Le biodiesel présente des complications supplémentaires pour les moteurs et les lubrifiants, notamment des niveaux plus élevés de dilution du carburant. La volatilité plus faible du biodiesel peut entraîner une modification de la viscosité du lubrifiant et des problèmes d’usure. Les véhicules plus anciens courent un plus grand risque d’oxydation du lubrifiant, et le biodiesel peut provoquer des niveaux plus élevés de boues et d’autres dépôts nocifs. La corrosion est également un problème courant en raison de la présence d’un catalyseur acide pour favoriser le processus d’estérification.

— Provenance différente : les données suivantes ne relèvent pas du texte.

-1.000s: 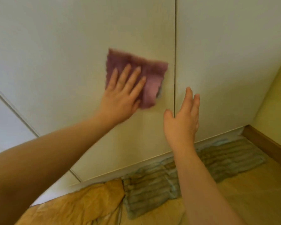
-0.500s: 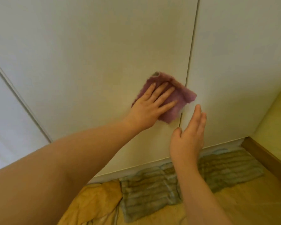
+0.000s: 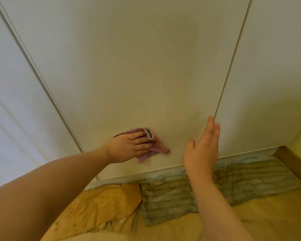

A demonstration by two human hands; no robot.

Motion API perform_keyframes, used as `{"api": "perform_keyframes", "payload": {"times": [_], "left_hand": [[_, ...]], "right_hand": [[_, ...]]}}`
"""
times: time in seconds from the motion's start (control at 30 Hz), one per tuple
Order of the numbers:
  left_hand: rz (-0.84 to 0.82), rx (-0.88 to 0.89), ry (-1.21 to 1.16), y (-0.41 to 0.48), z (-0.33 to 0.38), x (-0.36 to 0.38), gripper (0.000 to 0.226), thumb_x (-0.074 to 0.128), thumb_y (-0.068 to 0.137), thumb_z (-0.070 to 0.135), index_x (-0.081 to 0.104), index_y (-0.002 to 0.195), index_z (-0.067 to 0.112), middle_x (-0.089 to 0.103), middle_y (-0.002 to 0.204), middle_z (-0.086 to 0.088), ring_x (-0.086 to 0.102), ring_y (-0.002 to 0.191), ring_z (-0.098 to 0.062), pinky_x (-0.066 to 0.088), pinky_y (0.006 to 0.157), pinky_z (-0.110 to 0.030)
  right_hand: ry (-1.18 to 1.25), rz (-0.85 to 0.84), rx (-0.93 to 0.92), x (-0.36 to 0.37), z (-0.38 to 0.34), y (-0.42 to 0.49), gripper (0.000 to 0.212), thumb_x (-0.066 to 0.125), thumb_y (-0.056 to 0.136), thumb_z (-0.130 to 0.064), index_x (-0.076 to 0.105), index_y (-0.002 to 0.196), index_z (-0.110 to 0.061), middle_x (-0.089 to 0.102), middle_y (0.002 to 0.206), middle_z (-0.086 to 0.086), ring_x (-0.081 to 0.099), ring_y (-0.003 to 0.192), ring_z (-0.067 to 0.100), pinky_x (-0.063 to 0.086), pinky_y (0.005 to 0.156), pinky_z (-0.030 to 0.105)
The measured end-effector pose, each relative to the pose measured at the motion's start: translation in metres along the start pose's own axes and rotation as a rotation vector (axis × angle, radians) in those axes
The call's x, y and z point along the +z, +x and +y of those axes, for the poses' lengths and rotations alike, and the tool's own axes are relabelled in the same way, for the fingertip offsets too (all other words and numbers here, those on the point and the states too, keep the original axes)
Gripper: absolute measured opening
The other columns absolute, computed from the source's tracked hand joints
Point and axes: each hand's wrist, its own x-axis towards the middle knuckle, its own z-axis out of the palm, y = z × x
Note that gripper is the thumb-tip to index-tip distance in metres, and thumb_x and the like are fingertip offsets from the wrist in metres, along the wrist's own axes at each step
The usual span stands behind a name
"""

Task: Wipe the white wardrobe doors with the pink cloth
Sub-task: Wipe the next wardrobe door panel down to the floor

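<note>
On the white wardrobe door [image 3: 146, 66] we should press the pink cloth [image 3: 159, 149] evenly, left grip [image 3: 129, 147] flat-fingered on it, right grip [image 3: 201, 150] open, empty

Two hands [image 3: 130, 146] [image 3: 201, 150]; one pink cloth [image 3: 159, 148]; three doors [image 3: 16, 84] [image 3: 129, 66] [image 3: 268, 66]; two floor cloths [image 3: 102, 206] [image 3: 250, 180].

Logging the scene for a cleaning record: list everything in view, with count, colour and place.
wardrobe doors: three in view, white, filling the upper frame
pink cloth: one, pink, low on the middle door
ribbed mat: one, grey-green, floor below the doors
crumpled sheet: one, yellow-brown, floor left of the ribbed mat
skirting board: one, brown wood, lower right
left hand: presses the pink cloth against the door
right hand: open, raised by the door seam, holding nothing
</note>
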Motion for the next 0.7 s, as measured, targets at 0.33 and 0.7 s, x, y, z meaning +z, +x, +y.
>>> {"api": "perform_keyframes", "payload": {"times": [0.33,0.7], "left_hand": [[-0.313,-0.032,-0.49,-0.025,0.056,0.015,0.018,0.081,0.054,0.042,0.067,0.056,0.031,0.065,0.066,0.017,0.063,0.066,-0.005,0.05,0.062,-0.018],[-0.372,-0.712,-1.26,0.057,0.074,-0.03,0.034,0.053,0.088,0.017,0.059,0.122,0.016,0.06,0.125,-0.011,0.055,0.115,-0.029,0.046,0.089,-0.034]], "right_hand": [[-0.235,-0.389,0.206,0.042,0.039,-0.048,0.07,0.042,0.096,-0.015,-0.003,0.149,-0.024,-0.003,0.157,0.006,0.01,0.142,0.025,0.017,0.112,0.037],[0.204,-0.476,0.59,0.106,0.063,-0.027,0.016,0.045,0.094,-0.016,0.055,0.107,-0.017,0.057,0.123,0.017,0.054,0.111,0.033,0.044,0.094,0.04]]}}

La disparité entre l’huile recommandée et l’huile en cours d’utilisation est exagérée compte tenu de l’utilisation généralisée du biodiesel, selon le livre blanc de l’ALIA. Une qualité d’huile appropriée doit être adoptée avec une utilisation plus large du biodiesel. Un nouveau test de moteur, le test d’oxydation du biodiesel CEC L-109, a été développé et est inclus dans les nouvelles spécifications des équipementiers. Le test mesure l’épaississement de l’huile et examine les produits d’oxydation par analyse spectrale. Le livre blanc de l’ALIA a souligné l’importance d’utiliser les dernières spécifications qui incluent le test d’oxydation du biodiesel, pour annuler l’impact négatif du biodiesel et éviter d’endommager les composants du moteur. Les quatre séquences ACEA 2016 nécessitent un résultat de réussite au test d’oxydation du biodiesel CEC L-109.

Dans le livre blanc, l’ALIA appelle à un examen plus approfondi et à un débat sur la pratique de commercialisation et de vente de lubrifiants basés sur des spécifications plus anciennes. Des niveaux de qualité minimum interdisant la vente de lubrifiants de qualité inférieure ont déjà été établis dans certaines parties du monde, notamment au Brésil, en Arabie saoudite et en Angola. Une telle démarche pourrait également être appropriée dans ces pays asiatiques, compte tenu de leurs effets néfastes sur le moteur, mais surtout sur l’environnement, car l’utilisation de lubrifiants inappropriés pourrait endommager les dispositifs de post-traitement des gaz d’échappement.

Le livre blanc comprend plusieurs recommandations pour remédier aux disparités dans l’utilisation de l’huile observées dans la région asiatique, y compris l’éducation sur la qualité de l’huile, les spécifications et les conséquences de l’utilisation d’un lubrifiant incorrect.